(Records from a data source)
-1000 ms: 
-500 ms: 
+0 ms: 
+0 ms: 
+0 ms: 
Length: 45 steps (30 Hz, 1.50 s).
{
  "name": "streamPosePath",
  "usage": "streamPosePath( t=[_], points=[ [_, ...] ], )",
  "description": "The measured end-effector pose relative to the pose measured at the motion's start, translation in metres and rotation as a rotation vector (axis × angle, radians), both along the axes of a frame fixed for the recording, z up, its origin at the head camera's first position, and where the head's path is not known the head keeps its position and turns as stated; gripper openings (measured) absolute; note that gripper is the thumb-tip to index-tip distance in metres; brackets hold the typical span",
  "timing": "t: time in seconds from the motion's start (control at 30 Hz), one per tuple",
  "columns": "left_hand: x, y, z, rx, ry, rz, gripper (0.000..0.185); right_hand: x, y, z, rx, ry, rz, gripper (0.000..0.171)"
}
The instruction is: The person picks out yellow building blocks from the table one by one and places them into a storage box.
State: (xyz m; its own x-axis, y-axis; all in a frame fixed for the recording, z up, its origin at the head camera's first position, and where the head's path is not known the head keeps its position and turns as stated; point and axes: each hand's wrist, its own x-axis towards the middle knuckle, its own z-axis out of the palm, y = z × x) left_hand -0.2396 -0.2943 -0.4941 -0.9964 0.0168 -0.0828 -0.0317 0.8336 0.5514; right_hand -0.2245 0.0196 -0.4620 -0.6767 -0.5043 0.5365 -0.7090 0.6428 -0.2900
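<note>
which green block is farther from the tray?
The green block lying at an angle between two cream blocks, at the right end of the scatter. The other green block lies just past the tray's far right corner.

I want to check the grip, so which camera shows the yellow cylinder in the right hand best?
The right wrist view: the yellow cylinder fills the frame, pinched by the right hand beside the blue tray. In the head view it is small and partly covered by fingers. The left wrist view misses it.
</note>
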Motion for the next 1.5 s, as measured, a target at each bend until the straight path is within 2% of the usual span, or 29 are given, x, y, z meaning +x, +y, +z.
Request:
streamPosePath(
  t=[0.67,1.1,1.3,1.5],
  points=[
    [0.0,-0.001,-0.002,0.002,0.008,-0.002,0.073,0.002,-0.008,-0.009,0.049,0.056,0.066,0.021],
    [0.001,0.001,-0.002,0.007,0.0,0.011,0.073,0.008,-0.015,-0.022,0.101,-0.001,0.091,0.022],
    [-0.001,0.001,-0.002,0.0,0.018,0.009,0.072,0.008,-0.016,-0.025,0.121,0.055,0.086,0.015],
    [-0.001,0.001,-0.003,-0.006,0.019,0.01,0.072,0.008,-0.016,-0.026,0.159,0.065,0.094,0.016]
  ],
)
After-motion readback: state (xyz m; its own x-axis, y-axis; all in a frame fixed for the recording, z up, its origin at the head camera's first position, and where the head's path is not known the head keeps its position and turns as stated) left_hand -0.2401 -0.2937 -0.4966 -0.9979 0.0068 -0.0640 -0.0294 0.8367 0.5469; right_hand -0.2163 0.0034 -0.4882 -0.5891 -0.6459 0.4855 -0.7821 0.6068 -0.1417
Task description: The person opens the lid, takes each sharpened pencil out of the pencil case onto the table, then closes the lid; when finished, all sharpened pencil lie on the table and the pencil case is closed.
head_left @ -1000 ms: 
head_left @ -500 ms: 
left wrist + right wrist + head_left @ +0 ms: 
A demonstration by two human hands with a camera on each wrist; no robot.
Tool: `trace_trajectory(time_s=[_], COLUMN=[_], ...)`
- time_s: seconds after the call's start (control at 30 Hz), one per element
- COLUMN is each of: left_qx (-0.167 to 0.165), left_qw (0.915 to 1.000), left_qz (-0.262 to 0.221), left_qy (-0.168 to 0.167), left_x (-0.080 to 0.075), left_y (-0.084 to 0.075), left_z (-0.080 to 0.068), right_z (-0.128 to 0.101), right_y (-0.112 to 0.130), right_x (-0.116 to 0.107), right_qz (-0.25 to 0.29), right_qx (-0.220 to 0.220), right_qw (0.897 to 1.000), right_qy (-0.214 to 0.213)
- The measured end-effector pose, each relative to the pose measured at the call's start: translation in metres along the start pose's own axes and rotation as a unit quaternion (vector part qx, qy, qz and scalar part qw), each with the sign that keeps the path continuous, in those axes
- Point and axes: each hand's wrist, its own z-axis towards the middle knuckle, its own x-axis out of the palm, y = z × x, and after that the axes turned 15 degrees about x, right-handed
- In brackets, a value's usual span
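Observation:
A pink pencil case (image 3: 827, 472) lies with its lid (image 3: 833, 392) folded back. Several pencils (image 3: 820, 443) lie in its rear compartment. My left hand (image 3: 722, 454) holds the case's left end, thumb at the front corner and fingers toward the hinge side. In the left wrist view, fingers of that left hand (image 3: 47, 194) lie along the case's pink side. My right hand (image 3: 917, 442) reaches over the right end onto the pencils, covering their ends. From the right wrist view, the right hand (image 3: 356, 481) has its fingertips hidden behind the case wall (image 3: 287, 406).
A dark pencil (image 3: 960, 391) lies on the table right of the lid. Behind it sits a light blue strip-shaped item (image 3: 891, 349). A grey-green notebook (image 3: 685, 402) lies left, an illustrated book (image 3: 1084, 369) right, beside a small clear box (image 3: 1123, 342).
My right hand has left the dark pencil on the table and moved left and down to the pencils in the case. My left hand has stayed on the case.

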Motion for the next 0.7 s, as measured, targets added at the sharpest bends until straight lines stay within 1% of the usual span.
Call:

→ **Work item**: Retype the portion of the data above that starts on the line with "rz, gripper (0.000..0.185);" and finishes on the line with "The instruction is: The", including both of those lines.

→ **Answer section**:
  "columns": "left_hand: x, y, z, rx, ry, rz, gripper (0.000..0.185); right_hand: x, y, z, rx, ry, rz, gripper (0.000..0.171)"
}
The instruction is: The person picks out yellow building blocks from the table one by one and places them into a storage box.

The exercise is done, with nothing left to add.